**REQUIRED ACTION:** Return the following data exactly, with all pictures left out.

**RECORDS FOR THE EXERCISE:**

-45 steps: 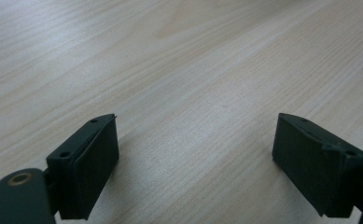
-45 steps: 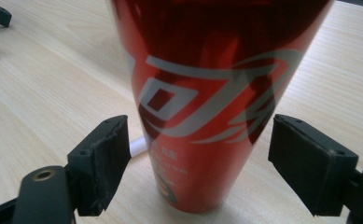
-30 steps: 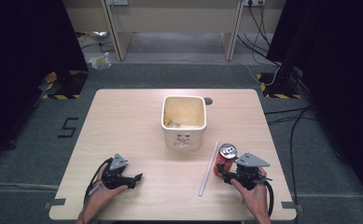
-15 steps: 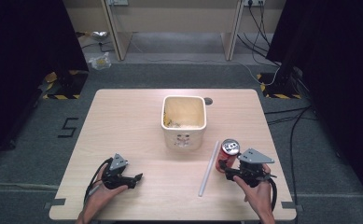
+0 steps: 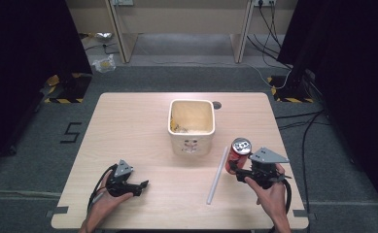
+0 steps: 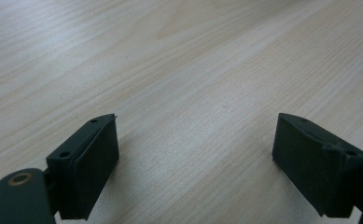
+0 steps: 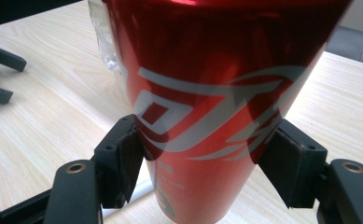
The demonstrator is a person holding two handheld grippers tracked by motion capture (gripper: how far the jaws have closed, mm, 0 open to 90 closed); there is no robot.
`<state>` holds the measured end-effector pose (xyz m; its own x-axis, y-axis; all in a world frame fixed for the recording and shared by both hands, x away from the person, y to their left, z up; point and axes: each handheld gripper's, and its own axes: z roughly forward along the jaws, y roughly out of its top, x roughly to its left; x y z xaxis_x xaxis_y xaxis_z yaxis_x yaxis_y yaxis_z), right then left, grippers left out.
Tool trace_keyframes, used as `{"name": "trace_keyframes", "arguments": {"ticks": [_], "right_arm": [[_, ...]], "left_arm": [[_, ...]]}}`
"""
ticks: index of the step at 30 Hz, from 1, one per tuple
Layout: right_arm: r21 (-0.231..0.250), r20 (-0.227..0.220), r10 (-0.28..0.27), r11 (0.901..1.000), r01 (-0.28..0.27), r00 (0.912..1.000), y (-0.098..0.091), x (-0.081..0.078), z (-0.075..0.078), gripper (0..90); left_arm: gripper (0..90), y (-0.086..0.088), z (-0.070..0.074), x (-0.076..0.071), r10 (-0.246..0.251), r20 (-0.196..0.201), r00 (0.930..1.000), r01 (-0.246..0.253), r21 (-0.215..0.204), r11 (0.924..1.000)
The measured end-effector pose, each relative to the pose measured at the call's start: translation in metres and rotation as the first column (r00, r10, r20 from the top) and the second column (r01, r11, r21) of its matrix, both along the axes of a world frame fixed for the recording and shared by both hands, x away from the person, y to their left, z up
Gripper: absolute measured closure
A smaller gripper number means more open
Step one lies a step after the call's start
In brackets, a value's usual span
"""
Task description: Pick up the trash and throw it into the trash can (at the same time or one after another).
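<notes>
The red can (image 7: 202, 107), glossy with silver lettering and its top cut off in the right gripper view, stands clamped in the right hand-held gripper (image 5: 238, 171) near the wooden surface's (image 5: 128, 126) right edge. A pale straw (image 5: 217, 175) lies just beside it, a cream square bin (image 5: 191, 124) beyond. The left hand-held gripper (image 6: 195, 163) rests with jaws apart over bare wood.

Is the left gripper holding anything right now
No, the left gripper has its jaws spread wide with just bare wooden table between them.
</notes>
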<state>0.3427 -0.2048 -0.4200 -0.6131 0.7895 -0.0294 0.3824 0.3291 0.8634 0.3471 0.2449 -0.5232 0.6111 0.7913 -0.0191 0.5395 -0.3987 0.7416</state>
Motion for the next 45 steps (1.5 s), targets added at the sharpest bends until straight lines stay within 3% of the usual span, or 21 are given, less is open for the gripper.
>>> {"name": "trace_keyframes", "arguments": {"ticks": [45], "right_arm": [[0.041, 0.036, 0.050, 0.9978, -0.052, 0.9981, 0.029, 0.047, 0.079, 33.9]], "left_arm": [[13.7, 0.000, 0.000, 0.000, 0.000, 0.000, 1.0000, 0.000, 0.000, 1.0000]]}}
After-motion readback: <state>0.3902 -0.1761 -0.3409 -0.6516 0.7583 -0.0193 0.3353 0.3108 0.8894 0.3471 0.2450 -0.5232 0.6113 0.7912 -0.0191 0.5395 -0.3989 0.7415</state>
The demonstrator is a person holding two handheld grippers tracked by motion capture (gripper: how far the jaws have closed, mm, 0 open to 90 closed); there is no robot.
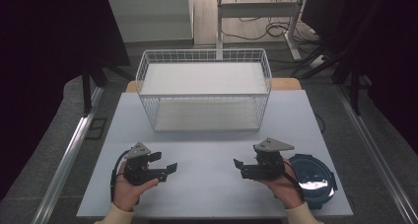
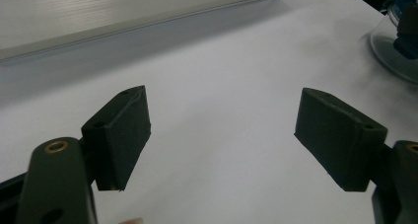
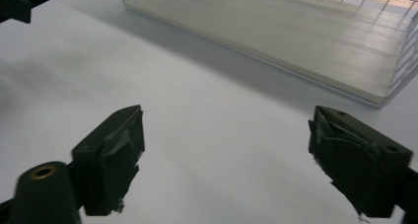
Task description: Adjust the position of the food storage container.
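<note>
A white wire rack (image 1: 204, 88) with two shelves stands at the back middle of the white table (image 1: 207, 189). A round dark blue lid (image 1: 311, 178) with a glossy centre lies at the table's front right. My left gripper (image 1: 165, 165) is held in a hand at front left, jaws open and pointing right, nothing between them. In a hand at front right, just left of the lid, my right gripper (image 1: 239, 167) points left with open jaws. The left gripper view shows its open gripper (image 2: 222, 135) over bare table, the lid (image 2: 397, 46) at far right. The right gripper view shows its open gripper (image 3: 224, 150) facing the rack's lower shelf (image 3: 305, 41).
Metal rails run along the floor on both sides of the table (image 1: 69, 155). Behind the rack, a desk frame (image 1: 256, 17) and cables lie on the floor. Bare tabletop stretches between the two grippers and in front of the rack.
</note>
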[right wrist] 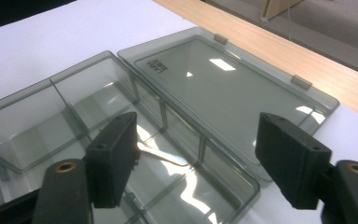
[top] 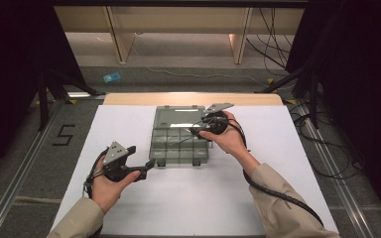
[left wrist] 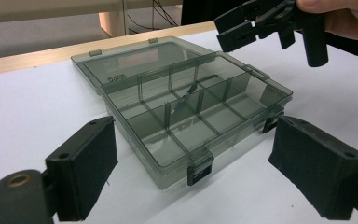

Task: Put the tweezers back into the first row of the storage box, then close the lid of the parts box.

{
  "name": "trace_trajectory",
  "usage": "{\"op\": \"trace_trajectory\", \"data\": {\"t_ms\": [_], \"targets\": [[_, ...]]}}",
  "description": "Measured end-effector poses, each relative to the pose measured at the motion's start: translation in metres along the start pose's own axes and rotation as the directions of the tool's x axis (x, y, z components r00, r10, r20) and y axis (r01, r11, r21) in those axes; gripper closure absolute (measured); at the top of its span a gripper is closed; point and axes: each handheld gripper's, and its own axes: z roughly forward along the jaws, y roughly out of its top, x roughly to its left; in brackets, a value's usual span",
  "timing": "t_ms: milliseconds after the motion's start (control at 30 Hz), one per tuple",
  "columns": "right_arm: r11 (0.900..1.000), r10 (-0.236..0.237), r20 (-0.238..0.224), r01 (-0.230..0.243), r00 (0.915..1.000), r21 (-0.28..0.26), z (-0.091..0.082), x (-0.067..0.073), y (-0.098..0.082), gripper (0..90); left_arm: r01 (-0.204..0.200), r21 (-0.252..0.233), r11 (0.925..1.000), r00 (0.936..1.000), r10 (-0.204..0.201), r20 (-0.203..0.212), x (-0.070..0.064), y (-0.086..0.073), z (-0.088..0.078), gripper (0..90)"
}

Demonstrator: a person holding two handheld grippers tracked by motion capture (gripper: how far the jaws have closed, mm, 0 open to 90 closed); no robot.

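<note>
Compartment organiser box [top: 181, 141], smoky clear plastic, mid-table, lid [top: 178, 117] flat open on the far side; small slim metal item [right wrist: 161, 155] in a middle cell. Right gripper [top: 198, 131] above that cell, jaws apart; left gripper [top: 149, 167] at the near-left corner, jaws apart. Judged step: picking the item, so descend straight between dividers [left wrist: 184, 95] and close gently.

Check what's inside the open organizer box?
The organizer box lies open, lid flat behind. One slim metal piece lies in a middle compartment; the other visible compartments look empty. The right gripper covers part of it.

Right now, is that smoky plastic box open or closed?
Open. The compartment box has its lid folded flat back on the table, hinges showing, and its dividers are exposed from above.
</note>
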Motion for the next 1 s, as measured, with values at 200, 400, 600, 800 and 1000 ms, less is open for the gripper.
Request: {"op": "trace_trajectory", "data": {"t_ms": [200,400,600,800,1000], "targets": [[0.999,0.038,0.007,-0.038,0.9992,-0.027,-0.016,-0.006,-0.006,29.1,-0.001,0.004,1.0000,1.0000,0.001,0.007,0.001,-0.001,0.002,14.2],[0.997,0.068,0.022,-0.067,0.9974,-0.049,-0.028,-0.013,-0.014,30.5,0.003,0.004,1.0000,0.9999,-0.004,0.012,0.000,-0.001,0.004,14.3],[0.994,0.087,-0.015,-0.088,0.9961,-0.072,-0.027,-0.014,-0.014,32.3,0.001,0.001,1.0000,1.0000,-0.001,0.007,0.001,-0.001,0.001,14.4],[0.995,0.077,-0.011,-0.078,0.9969,-0.067,-0.028,-0.013,-0.011,33.1,0.003,0.001,1.0000,1.0000,-0.003,0.003,0.001,-0.001,0.001,14.4],[0.993,0.081,0.042,-0.077,0.9959,-0.091,-0.033,-0.016,-0.008,25.9,-0.001,-0.005,1.0000,1.0000,0.001,0.003,0.001,0.000,0.001,14.4]]}}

**RESPONSE:**
-45 steps: 
-45 steps: 
-30 steps: 
-15 steps: 
+0 steps: 
+0 steps: 
+0 steps: 
The demonstrator is a person holding two handheld grippers tracked by motion capture (gripper: how far the jaws have closed, mm, 0 open to 90 closed); there is no robot.
`<state>` holds the measured end-effector pose (xyz m; its own x-axis, y-axis; all in a world frame fixed for the recording and shared by both hands, x away from the person, y to their left, z up; point and axes: each handheld gripper's, and its own axes: z roughly forward along the jaws, y roughly out of its top, x roughly to its left; x y z xaxis_x xaxis_y xaxis_z yaxis_x yaxis_y yaxis_z), right then left, grippers left out.
Tool trace_keyframes, used as `{"name": "trace_keyframes", "arguments": {"ticks": [_], "right_arm": [[_, ...]], "left_arm": [[_, ...]]}}`
"""
ticks: index of the step at 30 Hz, from 1, one per tuple
Layout: right_arm: r21 (-0.231..0.250), r20 (-0.227..0.220), r10 (-0.28..0.27), r11 (0.901..1.000), r01 (-0.28..0.27), r00 (0.912..1.000), y (-0.098..0.091), x (-0.081..0.078), z (-0.075..0.078), gripper (0..90); left_arm: gripper (0..90), y (-0.086..0.088), z (-0.070..0.074), x (-0.076..0.071), r10 (-0.246..0.251), r20 (-0.196..0.201), r00 (0.930..1.000), r01 (-0.246..0.253), r21 (-0.215..0.204), r11 (0.924..1.000)
The measured end-effector pose, each relative to the pose measured at the call's start: translation in metres and rotation as the first column (r00, r10, r20 from the top) and the second column (r01, r11, r21) of its matrix, both along the axes of a world frame fixed for the recording and shared by both hands, x away from the person, y to their left, z up
Gripper: absolute measured closure
A smaller gripper number means more open
Step one lies a step after the call's start
In brackets, a value's usual span
"""
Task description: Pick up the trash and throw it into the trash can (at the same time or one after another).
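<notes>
The red can (image 7: 202, 107), glossy with silver lettering and its top cut off in the right gripper view, stands clamped in the right hand-held gripper (image 5: 238, 171) near the wooden surface's (image 5: 128, 126) right edge. A pale straw (image 5: 217, 175) lies just beside it, a cream square bin (image 5: 191, 124) beyond. The left hand-held gripper (image 6: 195, 163) rests with jaws apart over bare wood.

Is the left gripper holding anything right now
No, the left gripper has its jaws spread wide with just bare wooden table between them.
</notes>
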<state>0.3427 -0.2048 -0.4200 -0.6131 0.7895 -0.0294 0.3824 0.3291 0.8634 0.3471 0.2449 -0.5232 0.6111 0.7913 -0.0191 0.5395 -0.3987 0.7416</state>
Motion for the next 45 steps (1.5 s), targets added at the sharpest bends until straight lines stay within 3% of the usual span, or 21 are given, less is open for the gripper.
>>> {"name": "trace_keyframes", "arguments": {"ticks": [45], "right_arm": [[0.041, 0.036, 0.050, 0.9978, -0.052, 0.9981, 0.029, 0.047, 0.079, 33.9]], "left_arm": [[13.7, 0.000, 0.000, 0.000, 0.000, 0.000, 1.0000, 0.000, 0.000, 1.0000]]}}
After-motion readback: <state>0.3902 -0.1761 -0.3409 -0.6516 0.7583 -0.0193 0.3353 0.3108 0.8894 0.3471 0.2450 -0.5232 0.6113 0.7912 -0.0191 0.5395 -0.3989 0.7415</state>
The demonstrator is a person holding two handheld grippers tracked by motion capture (gripper: how far the jaws have closed, mm, 0 open to 90 closed); there is no robot.
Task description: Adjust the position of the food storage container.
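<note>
A white wire rack (image 1: 204, 88) with two shelves stands at the back middle of the white table (image 1: 207, 189). A round dark blue lid (image 1: 311, 178) with a glossy centre lies at the table's front right. My left gripper (image 1: 165, 165) is held in a hand at front left, jaws open and pointing right, nothing between them. In a hand at front right, just left of the lid, my right gripper (image 1: 239, 167) points left with open jaws. The left gripper view shows its open gripper (image 2: 222, 135) over bare table, the lid (image 2: 397, 46) at far right. The right gripper view shows its open gripper (image 3: 224, 150) facing the rack's lower shelf (image 3: 305, 41).
Metal rails run along the floor on both sides of the table (image 1: 69, 155). Behind the rack, a desk frame (image 1: 256, 17) and cables lie on the floor. Bare tabletop stretches between the two grippers and in front of the rack.
</note>
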[right wrist] 
[top] 
[left wrist] 

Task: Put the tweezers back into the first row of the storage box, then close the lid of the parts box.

{
  "name": "trace_trajectory",
  "usage": "{\"op\": \"trace_trajectory\", \"data\": {\"t_ms\": [_], \"targets\": [[_, ...]]}}",
  "description": "Measured end-effector poses, each relative to the pose measured at the motion's start: translation in metres along the start pose's own axes and rotation as the directions of the tool's x axis (x, y, z components r00, r10, r20) and y axis (r01, r11, r21) in those axes; gripper closure absolute (measured); at the top of its span a gripper is closed; point and axes: each handheld gripper's, and its own axes: z roughly forward along the jaws, y roughly out of its top, x roughly to its left; in brackets, a value's usual span",
  "timing": "t_ms: milliseconds after the motion's start (control at 30 Hz), one per tuple",
  "columns": "right_arm: r11 (0.900..1.000), r10 (-0.236..0.237), r20 (-0.238..0.224), r01 (-0.230..0.243), r00 (0.915..1.000), r21 (-0.28..0.26), z (-0.091..0.082), x (-0.067..0.073), y (-0.098..0.082), gripper (0..90); left_arm: r01 (-0.204..0.200), r21 (-0.252..0.233), r11 (0.925..1.000), r00 (0.936..1.000), r10 (-0.204..0.201), r20 (-0.203..0.212), x (-0.070..0.064), y (-0.086..0.073), z (-0.088..0.078), gripper (0..90)"
}

Demonstrator: a person holding two handheld grippers tracked by motion capture (gripper: how far the jaws have closed, mm, 0 open to 90 closed); no robot.

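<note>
Compartment organiser box [top: 181, 141], smoky clear plastic, mid-table, lid [top: 178, 117] flat open on the far side; small slim metal item [right wrist: 161, 155] in a middle cell. Right gripper [top: 198, 131] above that cell, jaws apart; left gripper [top: 149, 167] at the near-left corner, jaws apart. Judged step: picking the item, so descend straight between dividers [left wrist: 184, 95] and close gently.

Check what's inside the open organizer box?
The organizer box lies open, lid flat behind. One slim metal piece lies in a middle compartment; the other visible compartments look empty. The right gripper covers part of it.

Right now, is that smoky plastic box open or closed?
Open. The compartment box has its lid folded flat back on the table, hinges showing, and its dividers are exposed from above.
</note>
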Motion for the next 1 s, as measured, with values at 200, 400, 600, 800 and 1000 ms, less is open for the gripper.
Request: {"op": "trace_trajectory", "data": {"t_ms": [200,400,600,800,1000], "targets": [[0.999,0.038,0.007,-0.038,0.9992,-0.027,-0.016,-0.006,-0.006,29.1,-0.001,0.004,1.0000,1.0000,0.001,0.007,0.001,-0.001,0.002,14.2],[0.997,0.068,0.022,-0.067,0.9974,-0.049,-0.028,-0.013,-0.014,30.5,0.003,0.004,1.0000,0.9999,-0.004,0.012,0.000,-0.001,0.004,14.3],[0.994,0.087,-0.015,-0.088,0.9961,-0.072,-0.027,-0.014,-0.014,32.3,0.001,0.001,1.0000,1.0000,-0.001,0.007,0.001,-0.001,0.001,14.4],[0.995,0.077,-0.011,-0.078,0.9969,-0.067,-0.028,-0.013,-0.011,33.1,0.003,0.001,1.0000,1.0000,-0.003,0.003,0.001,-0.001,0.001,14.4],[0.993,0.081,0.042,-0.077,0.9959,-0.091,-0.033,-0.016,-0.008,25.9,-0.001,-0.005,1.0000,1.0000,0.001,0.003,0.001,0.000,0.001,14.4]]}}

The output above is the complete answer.